A conceptual drawing by Norfolk Southern places the facility along Highway 11 near New Market where rail lines already exist. The 1,000 acre terminal would allow commercial trucks and locomotives to transfer cargo along Norfolk Southern's proposed "Crescent Corridor."

The conceptual drawing places the site on at least 30 acres of Harvey Young's cattle farm. Young said he does not oppose the concept of an intermodal transport terminal, but believes it should not come at the expense of green space and active farmland.

"There are already vacated industrial sites along the rail line in Jefferson County that could be used instead of taking farmland," said Young. "These intermodal deals are supposed to benefit the environment, so it makes no sense to sacrifice green space to build an industrial site beside other vacant brown spaces."

Young said when he first heard rumors of the project he assumed it would be at a dormant Magnavox industrial site in Jefferson County or the Knoxville John Sevier Yards. Then he saw the conceptual drawing that placed the site on his land near Highway 11.

"It's that empty feeling people must have felt when TVA and others took their land to build the dams," said Young. "It was a depressing thing to think they want to take something I have been working 10 years to build up and that I enjoy doing when I think I'm starting to accomplish something."

A Norfolk Southern spokesperson told 10 News the corridor project allows cargo such as food, electronics, and other consumer products to be shipped long distances via rail and short distances via truck. The railway plans to construct several intermodal terminals along a route that begins in New Jersey, continues through east Tennessee, and eventually ends in Memphis. However, the spokesperson said no firm plans for a site in Jefferson County have been finalized.

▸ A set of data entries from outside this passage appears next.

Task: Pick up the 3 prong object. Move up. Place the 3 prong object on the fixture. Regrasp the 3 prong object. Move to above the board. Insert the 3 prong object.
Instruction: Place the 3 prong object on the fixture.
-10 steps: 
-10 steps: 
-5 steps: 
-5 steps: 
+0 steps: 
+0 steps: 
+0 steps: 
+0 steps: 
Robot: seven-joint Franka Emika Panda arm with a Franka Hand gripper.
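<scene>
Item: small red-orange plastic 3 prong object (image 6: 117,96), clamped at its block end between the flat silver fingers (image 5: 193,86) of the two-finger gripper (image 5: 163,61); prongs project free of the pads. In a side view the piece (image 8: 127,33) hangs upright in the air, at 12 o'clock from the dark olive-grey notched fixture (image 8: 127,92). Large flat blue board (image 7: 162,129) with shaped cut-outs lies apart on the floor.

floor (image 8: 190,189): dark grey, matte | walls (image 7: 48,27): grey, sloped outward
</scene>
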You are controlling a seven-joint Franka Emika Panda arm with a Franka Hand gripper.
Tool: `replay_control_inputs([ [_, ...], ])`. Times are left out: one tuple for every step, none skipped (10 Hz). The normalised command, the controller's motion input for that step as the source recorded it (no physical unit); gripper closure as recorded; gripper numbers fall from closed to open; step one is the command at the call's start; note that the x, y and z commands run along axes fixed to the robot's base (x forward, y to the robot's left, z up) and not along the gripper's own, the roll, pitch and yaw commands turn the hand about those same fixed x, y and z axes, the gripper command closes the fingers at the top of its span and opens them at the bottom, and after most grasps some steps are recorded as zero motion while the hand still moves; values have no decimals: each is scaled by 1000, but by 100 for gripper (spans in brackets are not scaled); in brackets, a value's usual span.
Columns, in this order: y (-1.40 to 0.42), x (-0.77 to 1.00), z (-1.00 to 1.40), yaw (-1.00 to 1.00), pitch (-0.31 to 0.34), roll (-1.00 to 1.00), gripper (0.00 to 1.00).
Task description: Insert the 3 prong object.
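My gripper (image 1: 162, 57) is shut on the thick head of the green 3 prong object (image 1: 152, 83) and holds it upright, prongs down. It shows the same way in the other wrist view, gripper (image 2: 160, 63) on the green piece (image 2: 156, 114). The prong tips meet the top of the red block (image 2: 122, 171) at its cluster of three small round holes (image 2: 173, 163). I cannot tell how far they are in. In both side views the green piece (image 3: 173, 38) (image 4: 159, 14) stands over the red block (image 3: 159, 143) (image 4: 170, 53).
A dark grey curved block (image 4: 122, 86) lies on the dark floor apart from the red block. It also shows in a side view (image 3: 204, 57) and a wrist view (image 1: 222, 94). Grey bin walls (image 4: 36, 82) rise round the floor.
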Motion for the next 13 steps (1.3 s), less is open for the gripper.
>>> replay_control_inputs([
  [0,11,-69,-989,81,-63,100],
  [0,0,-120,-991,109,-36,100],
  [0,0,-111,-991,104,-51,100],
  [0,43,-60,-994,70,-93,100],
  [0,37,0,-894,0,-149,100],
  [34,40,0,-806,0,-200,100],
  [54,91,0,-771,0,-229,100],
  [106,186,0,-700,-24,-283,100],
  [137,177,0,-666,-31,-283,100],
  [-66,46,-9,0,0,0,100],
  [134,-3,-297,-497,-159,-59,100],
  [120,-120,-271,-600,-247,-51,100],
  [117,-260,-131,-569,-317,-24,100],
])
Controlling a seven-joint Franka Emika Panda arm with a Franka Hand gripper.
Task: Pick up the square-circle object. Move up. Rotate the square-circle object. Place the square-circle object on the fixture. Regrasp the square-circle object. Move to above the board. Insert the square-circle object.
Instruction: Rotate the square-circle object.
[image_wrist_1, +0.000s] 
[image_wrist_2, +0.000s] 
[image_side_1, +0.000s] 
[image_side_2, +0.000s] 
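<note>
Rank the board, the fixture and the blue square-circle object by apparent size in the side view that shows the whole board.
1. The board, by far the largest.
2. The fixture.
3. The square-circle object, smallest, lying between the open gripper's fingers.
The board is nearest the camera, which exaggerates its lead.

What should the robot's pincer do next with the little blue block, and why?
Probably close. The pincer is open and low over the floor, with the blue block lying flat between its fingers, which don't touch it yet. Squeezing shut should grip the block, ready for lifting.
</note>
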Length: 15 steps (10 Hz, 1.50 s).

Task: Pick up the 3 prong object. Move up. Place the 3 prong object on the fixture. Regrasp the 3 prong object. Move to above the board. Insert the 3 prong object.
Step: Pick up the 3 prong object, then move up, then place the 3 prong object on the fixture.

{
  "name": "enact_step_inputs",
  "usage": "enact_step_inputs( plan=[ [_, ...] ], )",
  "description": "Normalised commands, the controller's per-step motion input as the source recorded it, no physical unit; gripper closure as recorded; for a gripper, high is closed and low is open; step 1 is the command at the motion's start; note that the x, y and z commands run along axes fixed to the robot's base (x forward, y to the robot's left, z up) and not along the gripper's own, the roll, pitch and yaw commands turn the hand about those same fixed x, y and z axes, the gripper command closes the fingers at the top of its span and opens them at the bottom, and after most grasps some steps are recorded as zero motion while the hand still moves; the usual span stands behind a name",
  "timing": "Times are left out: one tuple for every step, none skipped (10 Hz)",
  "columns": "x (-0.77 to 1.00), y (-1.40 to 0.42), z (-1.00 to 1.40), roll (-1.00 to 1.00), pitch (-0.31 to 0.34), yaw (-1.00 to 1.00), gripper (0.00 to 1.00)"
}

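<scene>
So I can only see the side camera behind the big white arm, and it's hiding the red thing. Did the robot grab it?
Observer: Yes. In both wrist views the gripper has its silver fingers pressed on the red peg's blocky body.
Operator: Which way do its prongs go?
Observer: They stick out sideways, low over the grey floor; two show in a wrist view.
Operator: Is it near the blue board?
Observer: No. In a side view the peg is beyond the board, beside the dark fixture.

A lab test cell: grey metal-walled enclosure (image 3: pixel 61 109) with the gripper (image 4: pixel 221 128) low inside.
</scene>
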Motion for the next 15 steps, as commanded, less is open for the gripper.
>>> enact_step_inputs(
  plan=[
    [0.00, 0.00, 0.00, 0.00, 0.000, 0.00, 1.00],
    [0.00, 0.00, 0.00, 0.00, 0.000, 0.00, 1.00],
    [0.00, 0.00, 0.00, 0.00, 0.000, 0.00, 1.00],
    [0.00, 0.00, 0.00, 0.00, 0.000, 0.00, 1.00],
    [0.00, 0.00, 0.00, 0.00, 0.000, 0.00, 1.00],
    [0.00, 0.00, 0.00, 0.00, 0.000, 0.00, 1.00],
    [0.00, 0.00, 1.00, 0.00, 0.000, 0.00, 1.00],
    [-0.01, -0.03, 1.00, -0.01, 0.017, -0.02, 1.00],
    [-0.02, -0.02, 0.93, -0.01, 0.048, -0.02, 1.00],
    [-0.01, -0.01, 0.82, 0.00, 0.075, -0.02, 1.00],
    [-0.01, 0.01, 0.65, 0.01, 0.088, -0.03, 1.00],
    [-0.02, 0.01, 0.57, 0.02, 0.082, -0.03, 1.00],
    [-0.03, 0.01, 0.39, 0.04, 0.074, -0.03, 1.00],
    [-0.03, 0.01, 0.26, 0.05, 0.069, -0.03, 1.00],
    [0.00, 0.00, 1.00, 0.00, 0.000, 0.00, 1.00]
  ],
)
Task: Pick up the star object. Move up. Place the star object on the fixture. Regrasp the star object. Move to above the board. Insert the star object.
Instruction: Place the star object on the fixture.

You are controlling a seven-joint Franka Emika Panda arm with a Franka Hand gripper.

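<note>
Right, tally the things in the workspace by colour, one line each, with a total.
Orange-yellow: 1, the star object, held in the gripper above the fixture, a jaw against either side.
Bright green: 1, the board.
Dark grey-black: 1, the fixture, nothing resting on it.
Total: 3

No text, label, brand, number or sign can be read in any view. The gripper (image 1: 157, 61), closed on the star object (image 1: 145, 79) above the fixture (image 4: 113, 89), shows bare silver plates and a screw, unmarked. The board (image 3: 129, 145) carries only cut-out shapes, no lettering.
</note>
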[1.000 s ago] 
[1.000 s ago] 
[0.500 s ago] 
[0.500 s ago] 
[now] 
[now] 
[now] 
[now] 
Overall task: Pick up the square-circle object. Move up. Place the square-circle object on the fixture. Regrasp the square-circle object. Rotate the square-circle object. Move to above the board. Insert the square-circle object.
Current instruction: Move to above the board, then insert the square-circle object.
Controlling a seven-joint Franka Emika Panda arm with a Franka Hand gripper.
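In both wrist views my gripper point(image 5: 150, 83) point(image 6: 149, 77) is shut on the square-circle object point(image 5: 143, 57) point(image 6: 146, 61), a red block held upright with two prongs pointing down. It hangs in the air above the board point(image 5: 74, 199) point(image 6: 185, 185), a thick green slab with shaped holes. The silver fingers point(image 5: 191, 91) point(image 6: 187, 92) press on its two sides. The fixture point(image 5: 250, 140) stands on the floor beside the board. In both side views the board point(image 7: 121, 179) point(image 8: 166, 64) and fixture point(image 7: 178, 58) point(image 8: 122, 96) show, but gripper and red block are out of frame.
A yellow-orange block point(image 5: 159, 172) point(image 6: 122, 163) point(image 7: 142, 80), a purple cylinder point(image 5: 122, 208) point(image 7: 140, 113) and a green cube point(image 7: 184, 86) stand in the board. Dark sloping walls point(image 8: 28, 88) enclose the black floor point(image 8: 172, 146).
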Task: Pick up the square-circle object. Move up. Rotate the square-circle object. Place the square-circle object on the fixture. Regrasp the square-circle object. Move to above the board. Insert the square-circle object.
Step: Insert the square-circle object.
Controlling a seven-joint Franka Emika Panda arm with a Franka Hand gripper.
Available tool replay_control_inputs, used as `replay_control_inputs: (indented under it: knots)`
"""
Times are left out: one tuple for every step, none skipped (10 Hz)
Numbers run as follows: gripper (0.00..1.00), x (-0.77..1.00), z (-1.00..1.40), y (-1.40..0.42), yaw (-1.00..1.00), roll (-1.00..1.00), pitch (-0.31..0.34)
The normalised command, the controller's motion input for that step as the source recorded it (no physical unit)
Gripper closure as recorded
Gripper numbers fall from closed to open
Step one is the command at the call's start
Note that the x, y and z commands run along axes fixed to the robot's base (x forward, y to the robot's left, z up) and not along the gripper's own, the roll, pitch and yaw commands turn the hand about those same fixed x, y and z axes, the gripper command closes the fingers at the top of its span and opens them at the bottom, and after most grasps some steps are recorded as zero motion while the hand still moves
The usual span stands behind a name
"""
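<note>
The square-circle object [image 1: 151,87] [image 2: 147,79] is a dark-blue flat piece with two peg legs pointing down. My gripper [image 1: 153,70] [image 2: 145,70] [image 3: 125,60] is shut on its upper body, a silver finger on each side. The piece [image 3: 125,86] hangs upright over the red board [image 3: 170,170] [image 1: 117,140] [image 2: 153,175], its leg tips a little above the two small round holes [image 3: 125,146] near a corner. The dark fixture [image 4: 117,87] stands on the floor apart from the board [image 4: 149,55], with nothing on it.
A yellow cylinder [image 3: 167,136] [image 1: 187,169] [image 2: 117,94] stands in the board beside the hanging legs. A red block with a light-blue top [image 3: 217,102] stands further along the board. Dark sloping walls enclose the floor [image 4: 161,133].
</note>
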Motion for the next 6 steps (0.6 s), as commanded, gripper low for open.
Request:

Norfolk Southern hopes to complete the corridor within the next 10 years and says it could remove one million transfer trucks from the highways. The evaluation by UT said the terminal would open in 2014 and could create almost 15,000 jobs in the region by the year 2025.

Young said a developer with ProVenture in Nashville has contacted his neighbors about buying land for the project.

A Norfolk Southern spokesperson would neither confirm nor deny the involvement of developers, saying the company has a standard practice of maintaining confidentiality with all real estate dealings.

Young said he has no plans to sell and only imminent domain can force him to give up a chunk of his farm and dreams.

"Some folks will sell their land because they are afraid of condemnation or being undercut." Young added, "The way they are going to get this [my] land is they are going to have to condemn it."

Young said no officials with the county's industrial board, chamber of commerce, or other entities have made the plans public or sought input from land owners to date.

"It is just typical local politics with somebody trying to push a plan through the backdoor," said Young. "You're talking about a project that takes over 450 acres of farm land and some of these farms have been in the same family for more than 150 years. There has to be a better location with less risk of environmental damage."

10 News made several attempts to reach Don Cason, president of the Jefferson County Chamber of Commerce, on Friday and Tuesday. As of this writing, our phone calls have not been returned. Messages left with the Jefferson County mayor have also not been returned as of yet.